**TASK INSTRUCTIONS**
What's needed is the listing below, repeated word for word with no pictures.

**SUPPLIED DATA**
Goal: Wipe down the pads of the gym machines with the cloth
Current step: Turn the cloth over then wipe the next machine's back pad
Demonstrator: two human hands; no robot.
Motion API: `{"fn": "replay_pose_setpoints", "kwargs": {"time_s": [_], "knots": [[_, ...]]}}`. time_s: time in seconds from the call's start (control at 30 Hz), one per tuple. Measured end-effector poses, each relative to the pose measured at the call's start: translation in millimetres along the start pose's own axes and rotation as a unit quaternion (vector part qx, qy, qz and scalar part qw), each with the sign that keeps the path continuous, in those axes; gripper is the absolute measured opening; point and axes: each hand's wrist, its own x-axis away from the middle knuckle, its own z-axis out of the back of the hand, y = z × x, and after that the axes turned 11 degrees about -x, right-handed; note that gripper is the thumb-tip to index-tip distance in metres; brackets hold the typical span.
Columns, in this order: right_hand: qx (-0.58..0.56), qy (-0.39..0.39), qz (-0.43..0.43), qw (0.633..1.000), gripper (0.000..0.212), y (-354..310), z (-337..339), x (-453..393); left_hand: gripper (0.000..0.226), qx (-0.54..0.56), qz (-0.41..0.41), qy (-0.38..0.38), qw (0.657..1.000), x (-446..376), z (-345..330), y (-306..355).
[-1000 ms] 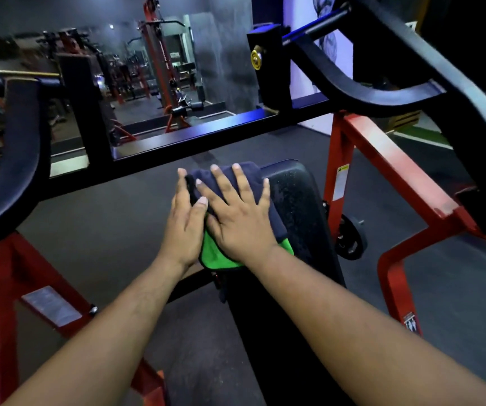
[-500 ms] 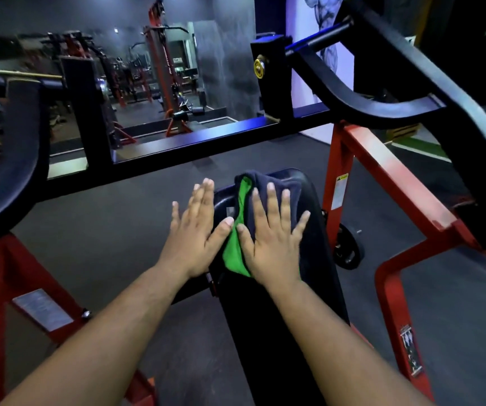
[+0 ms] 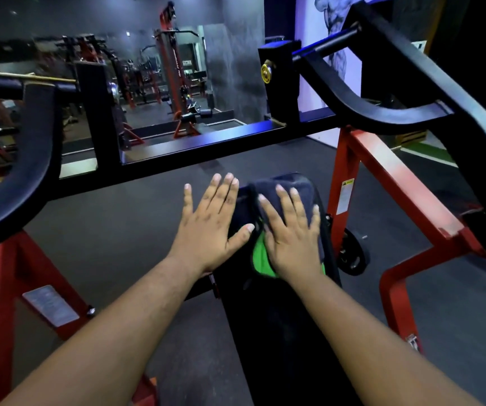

**RESPONSE TO THE TASK**
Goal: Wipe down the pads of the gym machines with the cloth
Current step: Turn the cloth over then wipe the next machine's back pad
Demonstrator: two human hands; no robot.
Motion API: `{"fn": "replay_pose_setpoints", "kwargs": {"time_s": [_], "knots": [[_, ...]]}}`. time_s: time in seconds from the call's start (control at 30 Hz), one per tuple. Measured end-effector poses, each relative to the pose measured at the call's start: translation in millimetres along the start pose's own axes and rotation as a unit quaternion (vector part qx, qy, qz and scalar part qw), each with the sign that keeps the path continuous, in those axes; gripper is the absolute measured opening; point and axes: each hand's wrist, its own x-axis away from the middle knuckle, its own z-axis out of the back of the hand, y = z × x, and after that the axes turned 11 degrees about -x, right-handed; note that gripper is the thumb-tip to index-tip distance in metres; brackets hold the typical span.
Columns, in this order: right_hand: qx (-0.58..0.56), qy (-0.39..0.39), qz (-0.43..0.43), qw (0.633..1.000), gripper (0.000..0.212), y (-354..310), z (-337..339), x (-453..393); left_hand: gripper (0.000..0.226), qx (-0.54..0.56), qz (-0.41..0.41), qy (-0.38..0.38), qw (0.657..1.000), x (-446..376), z (-345..330), y (-306..355).
[-1000 ms] 
[-500 ms] 
[+0 ms] 

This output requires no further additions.